I acknowledge that a big part of healthy living is listening to your body. While my foot pain has never been enough to sideline me completely from working out – because 1.) I don’t give up easily, 2.) the pain isn’t so bad that I can’t exercise and 3.) being active is just engrained in my lifestyle and is not something I am willing to just stop – I know that I’ll have to make some changes moving forward. The pain started last year as just a nagging ache under my foot, and now it’s turned into pain on the bottom of my foot, the top of my foot near my big toe, and even is kind of tweaking my ankle. I sometimes feel a dull pain when I’m laying in bed or watching TV on the couch, so clearly my body is telling me I need to do something besides icing it post-workout.
I have a hard time taking it easy, and I’m sure that this will be a big part of what the podiatrist tells me when I meet him/her. While I will not comply with completely stopping exercise, I certainly will decrease my activity to allow it to get better. We’ll see what the docs say about how to move forward, but I’m looking at it this way: It could be a lot worse. I’m not in horrible pain, and the scans didn’t show any fracturing of my bones, so I need to just be diligent with allowing it to heal so I can get back to 100%. Unfortunately I feel like it’s going to be hard to get better – I mean how I can I not use my feet a lot on a daily basis?
If you’ve gotten to the end of my long blabbering post, I thank you for reading. Sometimes when something like an annoying injury is taking up a lot of space in my mind, it’s therapeutic for me to write my thoughts down and vent a little. Moving forward I just want to be positive about it and remember that energy follows intention.

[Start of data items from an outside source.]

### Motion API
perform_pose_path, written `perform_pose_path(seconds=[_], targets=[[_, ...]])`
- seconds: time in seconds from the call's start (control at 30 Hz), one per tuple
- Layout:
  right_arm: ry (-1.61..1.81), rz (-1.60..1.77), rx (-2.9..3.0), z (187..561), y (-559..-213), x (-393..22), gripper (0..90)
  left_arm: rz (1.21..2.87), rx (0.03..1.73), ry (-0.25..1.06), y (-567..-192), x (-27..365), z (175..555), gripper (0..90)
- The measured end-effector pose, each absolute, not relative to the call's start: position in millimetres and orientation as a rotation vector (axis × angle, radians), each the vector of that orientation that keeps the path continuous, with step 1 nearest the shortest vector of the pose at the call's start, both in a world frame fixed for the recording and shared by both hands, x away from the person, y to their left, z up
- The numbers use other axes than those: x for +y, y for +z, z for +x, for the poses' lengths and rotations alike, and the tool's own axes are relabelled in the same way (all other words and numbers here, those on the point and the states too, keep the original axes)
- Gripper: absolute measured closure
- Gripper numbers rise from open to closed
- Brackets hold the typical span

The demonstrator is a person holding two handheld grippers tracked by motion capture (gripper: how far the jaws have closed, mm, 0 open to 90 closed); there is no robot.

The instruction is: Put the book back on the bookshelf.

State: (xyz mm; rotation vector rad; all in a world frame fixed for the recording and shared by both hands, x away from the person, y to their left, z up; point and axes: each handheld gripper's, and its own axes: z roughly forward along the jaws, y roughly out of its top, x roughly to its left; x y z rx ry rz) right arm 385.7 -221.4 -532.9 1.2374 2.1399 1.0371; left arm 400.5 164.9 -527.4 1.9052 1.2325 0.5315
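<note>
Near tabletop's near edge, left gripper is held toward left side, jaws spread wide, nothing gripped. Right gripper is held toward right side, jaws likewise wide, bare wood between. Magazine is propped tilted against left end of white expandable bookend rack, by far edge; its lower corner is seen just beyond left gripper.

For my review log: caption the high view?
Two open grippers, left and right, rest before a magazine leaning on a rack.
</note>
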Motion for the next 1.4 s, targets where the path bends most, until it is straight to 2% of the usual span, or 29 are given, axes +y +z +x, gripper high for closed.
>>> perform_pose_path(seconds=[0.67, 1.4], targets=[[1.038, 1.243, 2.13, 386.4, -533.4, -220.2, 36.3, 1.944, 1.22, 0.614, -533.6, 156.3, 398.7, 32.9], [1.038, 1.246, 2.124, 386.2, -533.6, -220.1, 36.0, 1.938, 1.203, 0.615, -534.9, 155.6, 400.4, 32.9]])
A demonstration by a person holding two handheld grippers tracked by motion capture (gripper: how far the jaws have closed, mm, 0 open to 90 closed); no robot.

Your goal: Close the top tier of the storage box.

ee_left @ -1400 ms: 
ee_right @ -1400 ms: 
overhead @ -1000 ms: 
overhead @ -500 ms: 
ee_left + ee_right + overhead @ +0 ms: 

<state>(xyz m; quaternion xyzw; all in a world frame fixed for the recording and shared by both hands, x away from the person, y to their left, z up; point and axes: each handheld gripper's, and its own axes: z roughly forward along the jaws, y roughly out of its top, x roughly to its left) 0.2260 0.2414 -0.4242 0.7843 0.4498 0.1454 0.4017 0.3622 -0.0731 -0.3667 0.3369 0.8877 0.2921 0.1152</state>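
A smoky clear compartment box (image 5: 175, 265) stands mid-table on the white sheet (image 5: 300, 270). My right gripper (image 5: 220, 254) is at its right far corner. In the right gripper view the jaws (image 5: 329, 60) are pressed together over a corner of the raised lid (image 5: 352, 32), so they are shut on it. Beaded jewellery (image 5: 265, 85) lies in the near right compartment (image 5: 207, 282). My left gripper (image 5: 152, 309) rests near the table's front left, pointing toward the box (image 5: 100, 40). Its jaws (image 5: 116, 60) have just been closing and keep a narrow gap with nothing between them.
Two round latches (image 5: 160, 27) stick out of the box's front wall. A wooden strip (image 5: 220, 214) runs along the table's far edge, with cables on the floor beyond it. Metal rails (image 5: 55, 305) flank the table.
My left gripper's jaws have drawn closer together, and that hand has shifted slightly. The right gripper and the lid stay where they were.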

To end this post on a good note, I’m sharing a photo that I submitted today on Instagram for a yoga pose challenge that Fit Approach is doing:
I had other photos where my form is better and my head isn’t cut off from the picture like this one (like the photo above, when Harley was finishing her breakfast, thus not in the middle of the picture), but I couldn’t stop smiling at how accurate it is that Harley is 2 feet away from me licking her lips and being funny while I’m trying to take a photo of myself doing a yoga pose. This is how at-home workouts always seem to be with her around, and it cracks me up. Think it’s safe to say that my puppy is attached to her mother!
There might be a lot more low-impact exercise like yoga in my life moving forward. On the bright side, maybe I can improve my poses a lot more. Namaste everyone, enjoy your weekend!